Luiz Alberto: A legalidade de Sérgio Moro
Comparemos Flávio Dino e sua sensibilidade patriota, como juiz e governador, com seu companheiro de concurso, com menor pontuação, Sérgio Fernando Moro, ocupado na construção de uma Lava Jato moralista, que destrói um patrimônio industrial e não apenas prende empresários corruptos; e , além disso, sem demonstrar sensibilidade social alguma.

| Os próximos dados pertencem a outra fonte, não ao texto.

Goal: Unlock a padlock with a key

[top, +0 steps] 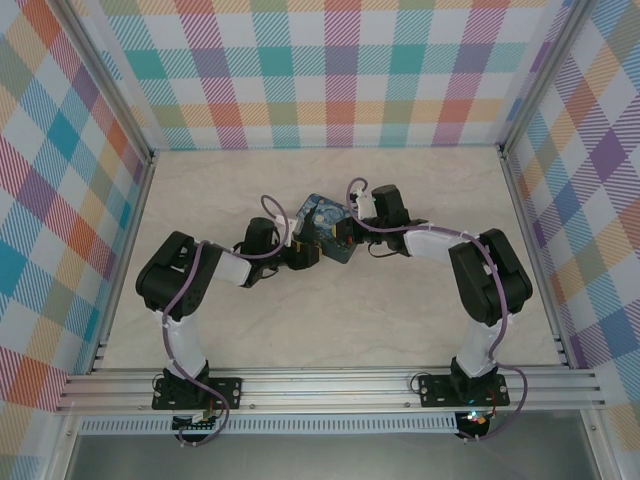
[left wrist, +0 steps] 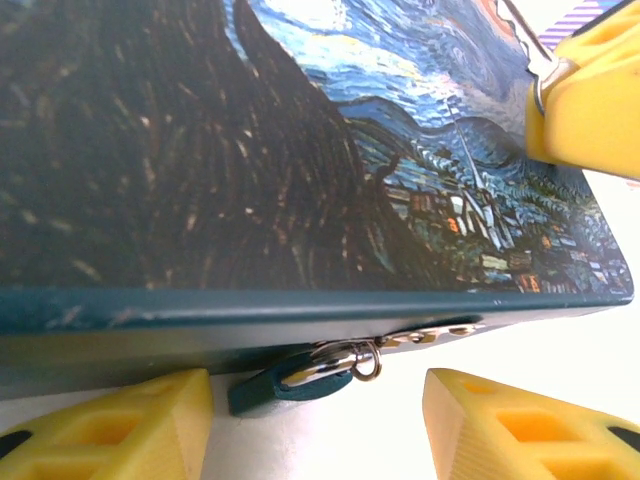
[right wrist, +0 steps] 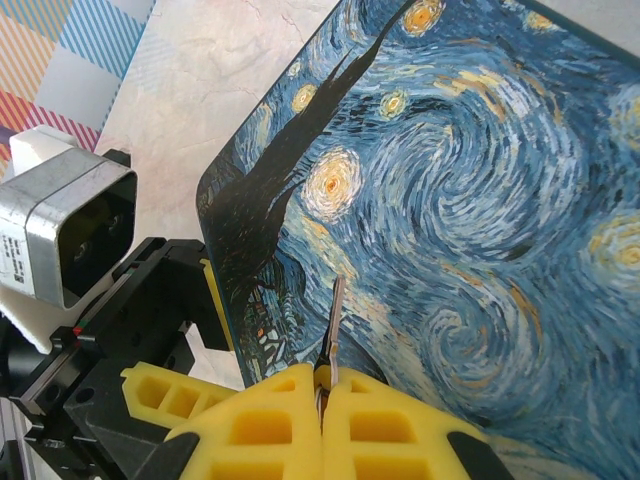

Por Luiz Alberto Gomez de Souza*
Publicado 13/08/2018 11:34
Fiel servidor do sistema. Álvaro Dias declarou, em debate, que gostaria de ter Moro como ministro da justiça. Moro saltaria assim do judiciário para exercer poder no executivo. Diante disso declarou ambíguo: “Reputo inviável no momento manifestar-me, de qualquer forma e em um sentido ou outro…” De Bolsonaro a Alckmin, possivelmente encontraria simpatias para participar de um futuro ministério.
Há bons indícios de que ele teve treinamento no exterior. Segue à risca uma certa legalidade. Qual legalidade? A que o sistema desenha. Dentro dela ele é totalmente coerente e legal. Só pode causar indignação e surpresa quem não percebe sua adequação perfeita a uma sociedade neoliberal. Há que denunciar o sistema, não seus lacaios isolados.
Esta sociedade é ilegítima porque injusta, mas construiu os muros de uma certa legalidade. Para trabalhar na sociedade há que conviver com essa legalidade dominante. É o que fazem os advogados de Lula. Sair dela poderia levar a dois caminhos. Um primeiro, não participar de ritos eleitorais, por exemplo. Seria colocar-se à margem e perder a ocasião de um trabalho educativo de cidadania, dentro do próprio sistema. A construção de uma nova hegemonia parte de uma negação dialética de dentro da hegemonia vigente. A partir dela e contra ela. Outra posição seria simplesmente querer derrubar o sistema. Estariam dando pretexto para os mourões da vida, que não esperam outra coisa para dar um golpe, que chamariam logo de contragolpe. Lembremos 1964.
A transição entre duas legalidades é complexa. Há que partir daquela vigente para superá-la. Nos tempos de nossa consciência histórica contemporânea temos, além disso, que descobrir avanços positivos que todo sistema, por pior que seja, produz. Hoje a ação tem de se fazer por meios democráticos e participativos. Uma eleição pode dar espaços para isso. Encerrar-se num radicalismo não dialético é fazer como o PT em alguns momentos, antes de entrar para o poder, expulsando Bete Mendes ou Luíza Erundina. Ou certas posições de setores do PSOL, mais interessadas em sua coerência, do que em enfrentar as ambiguidades de uma transição. O PC do B parece ter uma clareza maior, mesmo atropelado por um PT autosuficiente. A paciência e o cuidado de Manuela d’Ávila são uma lição nesse sentido. Na mesma direção, a história do Podemos espanhol é interessante. Partiu dos indignados da Catalunha e do M15 madrilenho. Mas logo se apresentou a eleições europeias e nacionais. Elegeu prefeitas de Barcelona e de Madri e hoje dá um apoio crítico ao titubeante PSOE. Ou Portugal e sua “geringonça”, onde os comunistas e a união de esquerdas apoiam o governo socialista. Difícil? Claro que sim, mas com mais futuro do que homiziar-se numa posição absolutista e anti-histórica; para, diriam os franceses, “acheter sa bonne conscience”. Faz uns anos escrevi sobre FHC, antes que entrasse na política, quando era apenas um pensador: a solidão infecunda dos que apenas querem ter razão.
Sintetizando, temos de distinguir entre a clara ilegitimidade do sistema e a legalidade que ele excreta. Nesse sentido, Moro é um caso exemplar. Legal no sistema, ilegítimo na grande história. Segue seu caminho implacável. Nos próximos dias trará o caso pequeno do sítio de Atibaia. Nada de Temer e o caso enorme das docas de Santos.